NOTE

This project is discontinued. The website is generated using πŸ’Ž Quartz instead.

This website is written in a combination of Markdown and source code files. For them to be displayed on this website, they must first be transformed to the HTML format. Markdown is a very user-friendly format for writing and basic formatting, which is much more efficient than writing straight in HTML and the source code obviously can’t be written straight in HTML files.

The source code for this product can be found here.

Features

  • Generate HTML from files
    • Generate HTML from Markdown
  • Generating a sitemap

Generate HTML from files

(πŸ”€ Generate HTML Changelog)

Very high-level, the process works like this:

  • Delete all existing folders (to make sure there are no accidental remains of old files).
  • For each file that needs to be transformed:
    • Create the destination folder.
    • Generate the HTML and apply the configured Template file, how the files are transformed into HTML depends on the type of file. This is described in the following sections.
  • Write the file to its final destination.

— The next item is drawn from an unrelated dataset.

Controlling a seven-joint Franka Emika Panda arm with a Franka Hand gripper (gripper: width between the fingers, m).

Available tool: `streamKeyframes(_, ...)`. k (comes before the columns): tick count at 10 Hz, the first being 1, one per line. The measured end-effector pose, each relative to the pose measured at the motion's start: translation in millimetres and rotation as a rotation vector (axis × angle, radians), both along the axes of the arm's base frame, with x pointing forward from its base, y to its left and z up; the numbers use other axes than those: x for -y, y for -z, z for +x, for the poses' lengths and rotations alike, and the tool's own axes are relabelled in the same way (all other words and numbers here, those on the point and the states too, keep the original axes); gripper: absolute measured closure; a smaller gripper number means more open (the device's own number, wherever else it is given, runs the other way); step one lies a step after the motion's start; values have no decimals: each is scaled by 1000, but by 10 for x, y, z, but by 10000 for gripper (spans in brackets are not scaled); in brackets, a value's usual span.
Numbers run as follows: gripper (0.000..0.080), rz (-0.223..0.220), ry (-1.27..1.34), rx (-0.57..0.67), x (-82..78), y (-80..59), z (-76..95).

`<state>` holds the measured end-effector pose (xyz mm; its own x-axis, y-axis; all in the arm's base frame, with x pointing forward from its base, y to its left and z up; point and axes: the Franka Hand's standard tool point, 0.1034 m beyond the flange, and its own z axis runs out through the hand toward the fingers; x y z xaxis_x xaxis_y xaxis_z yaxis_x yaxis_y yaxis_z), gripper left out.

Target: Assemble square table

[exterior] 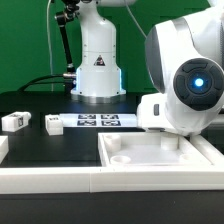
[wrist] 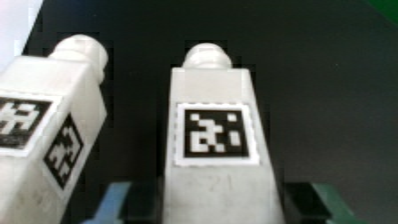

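In the wrist view a white block leg point(wrist: 217, 125) with a black-and-white tag lies on the black table between my fingers. My gripper point(wrist: 228, 203) is open and straddles its near end, with a dark gap on each side. A second tagged leg point(wrist: 54, 120) lies close beside it. In the exterior view the square table top point(exterior: 150, 166), a white tray with a raised rim, lies at the front right. Two more legs point(exterior: 14, 121) point(exterior: 52, 124) lie at the exterior view's left. The arm's bulky wrist point(exterior: 190, 85) hides my fingers and the two legs there.
The marker board point(exterior: 97, 122) lies flat in front of the robot base point(exterior: 97, 70). A long white border wall point(exterior: 60, 180) runs along the front edge. A short white piece point(exterior: 3, 150) sits at the far left edge.
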<state>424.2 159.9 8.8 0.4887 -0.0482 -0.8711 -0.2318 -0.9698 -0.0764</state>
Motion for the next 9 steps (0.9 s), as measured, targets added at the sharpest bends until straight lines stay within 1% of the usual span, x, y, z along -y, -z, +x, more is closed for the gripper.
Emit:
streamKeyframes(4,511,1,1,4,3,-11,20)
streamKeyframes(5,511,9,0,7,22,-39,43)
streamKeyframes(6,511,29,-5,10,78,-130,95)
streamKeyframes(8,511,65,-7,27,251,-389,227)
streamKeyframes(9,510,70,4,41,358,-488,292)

Some notes on the HTML template file:

  • <meta charset="UTF-8"> is required, because by default the data is interpreted as iso-8859-1, which incorrectly renders characters such as '.
  • The viewport meta-tag is required to get correct scaling, otherwise, Google Search Console will not consider the page mobile-friendly
  • When using a collapsable navbar for responsive design, make sure to add the Bootstrap JS and use data-bs-toggle and data-bs-target (with bs) when using Bootstrap 5

The files that need to be processed are defined in resource/files-to-process.yaml to avoid having to continuously update the source code every time a new file needs to be processed. (Source code that gets the list of files to process)

A couple of notes on this code:

  • The format is a list of items containing a URL and a type (E.g., text)
  • The list must be ordered to make sure that any changes in the sitemap are the result of actual changes instead of just re-ordering, making it easier for me what is changing.
  • files-to-process.yaml supports filename pattern matching (Glob), for example, products/generate-website/code/**/*.py to match all Python files.

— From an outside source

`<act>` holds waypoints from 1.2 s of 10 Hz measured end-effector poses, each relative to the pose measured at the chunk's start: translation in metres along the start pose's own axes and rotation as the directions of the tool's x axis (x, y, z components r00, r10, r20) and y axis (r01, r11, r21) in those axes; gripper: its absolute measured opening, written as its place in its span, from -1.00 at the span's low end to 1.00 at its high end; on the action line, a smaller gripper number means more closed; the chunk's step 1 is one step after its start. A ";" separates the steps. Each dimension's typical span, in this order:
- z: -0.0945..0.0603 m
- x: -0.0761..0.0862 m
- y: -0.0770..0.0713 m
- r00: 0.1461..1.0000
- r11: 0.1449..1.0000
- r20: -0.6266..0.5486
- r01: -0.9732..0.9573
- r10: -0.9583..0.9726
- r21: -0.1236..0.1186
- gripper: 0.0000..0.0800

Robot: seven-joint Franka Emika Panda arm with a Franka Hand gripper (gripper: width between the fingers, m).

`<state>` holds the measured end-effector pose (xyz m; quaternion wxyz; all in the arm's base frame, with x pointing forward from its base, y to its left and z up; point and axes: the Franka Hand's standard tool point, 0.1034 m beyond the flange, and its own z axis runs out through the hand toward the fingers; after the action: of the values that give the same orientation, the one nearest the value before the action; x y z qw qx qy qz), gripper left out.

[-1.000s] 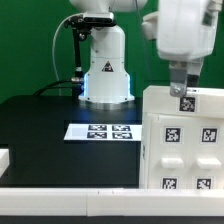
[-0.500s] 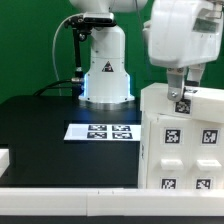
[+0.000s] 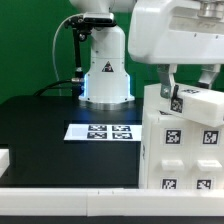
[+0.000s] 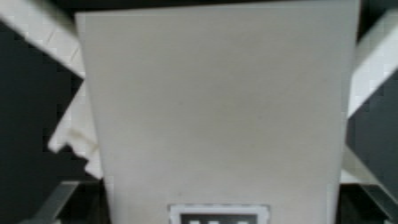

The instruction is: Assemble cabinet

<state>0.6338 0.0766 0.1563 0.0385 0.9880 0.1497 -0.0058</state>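
The cabinet [image 3: 185, 150] is a large white box with square black-and-white tags, standing at the exterior view's right. Its top edge is tilted. My gripper [image 3: 190, 88] comes down onto that top edge, with a dark finger [image 3: 170, 84] against the cabinet's left top corner beside a small tag. The jaws look closed across the white wall. In the wrist view a broad white panel of the cabinet [image 4: 214, 110] fills the space between the fingers, with a tag [image 4: 222, 214] at its near end. The fingertips are mostly hidden.
The marker board [image 3: 100, 131] lies flat on the black table left of the cabinet. The robot's white base [image 3: 105, 70] stands behind it. A white rail [image 3: 60, 205] runs along the front edge, and a small white part [image 3: 4, 158] sits at the far left.
My hand has swung toward the exterior view's left and tilted over. The cabinet's top has tipped with it, from level to slanted.
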 end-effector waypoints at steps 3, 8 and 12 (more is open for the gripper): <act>-0.001 0.003 0.001 0.956 0.956 -0.010 -0.294 0.295 0.018 0.38; 0.001 -0.005 -0.008 0.593 0.593 0.003 -0.805 0.805 0.013 0.38; 0.000 -0.004 -0.009 0.158 0.157 0.029 -0.987 0.987 0.029 0.38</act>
<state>0.6275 0.0839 0.1554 0.0131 0.8494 -0.5274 0.0158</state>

Generate HTML from Markdown

(Source Code)

The HTML is generated from Markdown files using 🧰 Pandoc:

subprocess.run(
    ["pandoc", "--standalone", "--template", TEMPLATE, <source-path>, "-o", <destination_path>],
)

In my workflow, to-do items are added to the Markdown files using HTML comments. Pandoc supports YAML metadata blocks throughout the file that are stripped out automatically in the resulting HTML, but unfortunately, the Markdown previewer in VSCode does not support this. Besides that, the comments also don’t stand out as much within the file, making them harder to notice.

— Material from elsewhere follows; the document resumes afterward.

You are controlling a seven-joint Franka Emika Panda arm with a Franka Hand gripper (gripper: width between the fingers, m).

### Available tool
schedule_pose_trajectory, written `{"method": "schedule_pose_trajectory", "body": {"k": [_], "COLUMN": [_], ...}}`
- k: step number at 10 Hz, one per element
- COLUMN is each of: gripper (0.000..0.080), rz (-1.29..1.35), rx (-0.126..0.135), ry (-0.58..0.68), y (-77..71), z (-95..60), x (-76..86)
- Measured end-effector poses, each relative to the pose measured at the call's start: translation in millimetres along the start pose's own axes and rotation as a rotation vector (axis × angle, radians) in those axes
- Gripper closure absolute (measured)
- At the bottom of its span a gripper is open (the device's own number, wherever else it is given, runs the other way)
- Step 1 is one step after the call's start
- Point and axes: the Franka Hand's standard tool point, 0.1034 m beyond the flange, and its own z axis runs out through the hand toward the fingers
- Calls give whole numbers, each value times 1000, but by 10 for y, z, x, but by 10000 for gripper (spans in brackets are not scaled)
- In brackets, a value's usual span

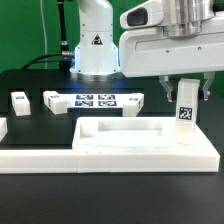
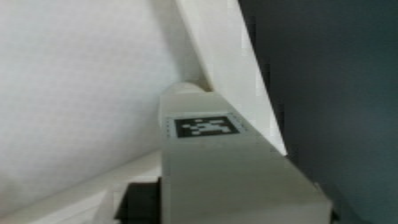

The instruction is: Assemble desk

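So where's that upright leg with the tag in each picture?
Exterior view: the leg stands upright at the exterior view's right, at that end of the tabletop.
Wrist view: the leg is seen close up, in the middle of the picture, with its tagged face towards the camera.
Shared landmark: the black-and-white tag on the leg.

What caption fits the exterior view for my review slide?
The jaws flank an upright leg at the tabletop's corner on the exterior view's right; marker board behind.
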Motion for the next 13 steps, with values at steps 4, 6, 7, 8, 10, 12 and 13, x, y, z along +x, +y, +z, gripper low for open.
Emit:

Since I still want to add todo items within my Markdown files without them being part of the resulting HTML file, I decided to strip them programmatically before passing them to the Pandoc process:

def compile_markdown(source_path, destination_path):
    os.makedirs(Path(destination_path).parent, exist_ok=True)
 
    with open(source_path, 'r') as f:
        input = f.read()
    
    stripped_input = re.sub(r'^<!--TODO.*?-->', '', input, flags=re.DOTALL | re.MULTILINE)
 
    subprocess.run(
        ["pandoc", "--template", TEMPLATE, "-o", destination_path],
        input=stripped_input,
        text=True
    )

The YAML Metadata blocks are used to define the title of a file. Pandoc automatically replaces $title$ in a template with the title field in the metadata block. The metadata block looks something like this:

---
title: Generate Website - Product Page
---

Generating a sitemap

Google supports sitemaps that are just a textual list of URLs instead of the standard XML format.

As a result, a simple sitemap can be generated using:

"""
Sorts the provided file paths and writes them to a sitemap
"""
def generate_sitemap(file_groups: list[FileGroup]):
    relative_urls = []
    for file_group in file_groups:
        relative_urls.extend(file_group.get_relative_urls())
    
    urls = [f'{config.URL_PREFIX}/{relative_url}\n' for relative_url in relative_urls]
 
    # An explicit sort is required at the end, because wildcards in the input can cause unsorted
    # results:
    # E.g.,
    # - *.py -> extends to main.py and source.py
    # - resource/template.html -> would have to be in between main.py and source.py
    sorted_urls = sorted(urls)
 
    sitemap_path = f'{config.WEBSITE_DESTINATION_FOLDER}/sitemap.txt'
 
    with open(sitemap_path, 'w') as f:
        f.writelines(sorted_urls)